In simpler examples, how many times have you gone to your vet to ask for advice re your pet and they lay out every option objectively when all you want is for them to tell you it's time? I recently went through this with my older horse. My previous old wise vet would have told me straight up that it's time and taken the guilt ridden decision making off of my shoulders. But the new young vet who took his place would only lay out the options and put the entire responsibility on me, without so much as a hint as to what she would choose. Which was fine and I made the decision I thought was best for my horse, but this wasn't my first time, I've had years of experience with these ethical issues and this was a PET, not my human parent or child.

We have legal restrictions on what and how we as nurses can advise but it's something to take into consideration when we're judging people for not making the decision we think they should.

Specializes in NICU, PICU, Transport, L&D, Hospice.

I agree with Libby.

A measureable portion of the denial we see is in part the fault of the health professionals who have interacted with these families over the course of time. Our aversion to providing the honest truth about these diseases and conditions along with responsible discussion is costing us. Our willingness to stop talking because the patient or family is uncomfortable with the facts surrounding their health is benefitting no one. Our experience and expertise in sugar coating bad news has elevated the importance of preserving "hope" above the importance of educating to promote informed decision making.
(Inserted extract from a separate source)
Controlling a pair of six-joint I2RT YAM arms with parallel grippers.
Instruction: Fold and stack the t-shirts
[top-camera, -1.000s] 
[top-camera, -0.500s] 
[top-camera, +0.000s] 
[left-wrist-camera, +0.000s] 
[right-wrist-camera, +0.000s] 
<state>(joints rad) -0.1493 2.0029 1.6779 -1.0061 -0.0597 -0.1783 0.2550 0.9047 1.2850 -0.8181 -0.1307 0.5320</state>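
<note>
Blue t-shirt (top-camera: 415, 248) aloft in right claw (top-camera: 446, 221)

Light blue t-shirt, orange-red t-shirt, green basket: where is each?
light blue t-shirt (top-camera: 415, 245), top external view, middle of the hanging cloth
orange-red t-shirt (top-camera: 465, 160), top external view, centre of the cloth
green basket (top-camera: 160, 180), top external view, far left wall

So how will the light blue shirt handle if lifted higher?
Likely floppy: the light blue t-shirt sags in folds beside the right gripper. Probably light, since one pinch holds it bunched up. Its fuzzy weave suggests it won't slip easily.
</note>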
When I am dealing with patients and families with strong religious faith in a God of miracles, who also believe that they must somehow do "everything" medically to allow God time and space to perform His miracles I ask them if they think God requires that. Did God require that when He raised Lazarus from the dead? Did he require that to touch and heal the lepers or the blind man? God does not require us to put a person on a machine in order for Him to perform a miracle. He may do it at any time under any circumstance. Yes, the family and friends of the infirm often went to great trouble to bring their loved ones into the reach of Jesus for His healing; even to the point of tearing a roof off of a building. The key is the nearness to God, His touch, His healing, His love and mercy and compassion...and the family helping that the ill/dying to get near enough to experience it.

Death is not easy, but there are worse things than death. Or so I believe.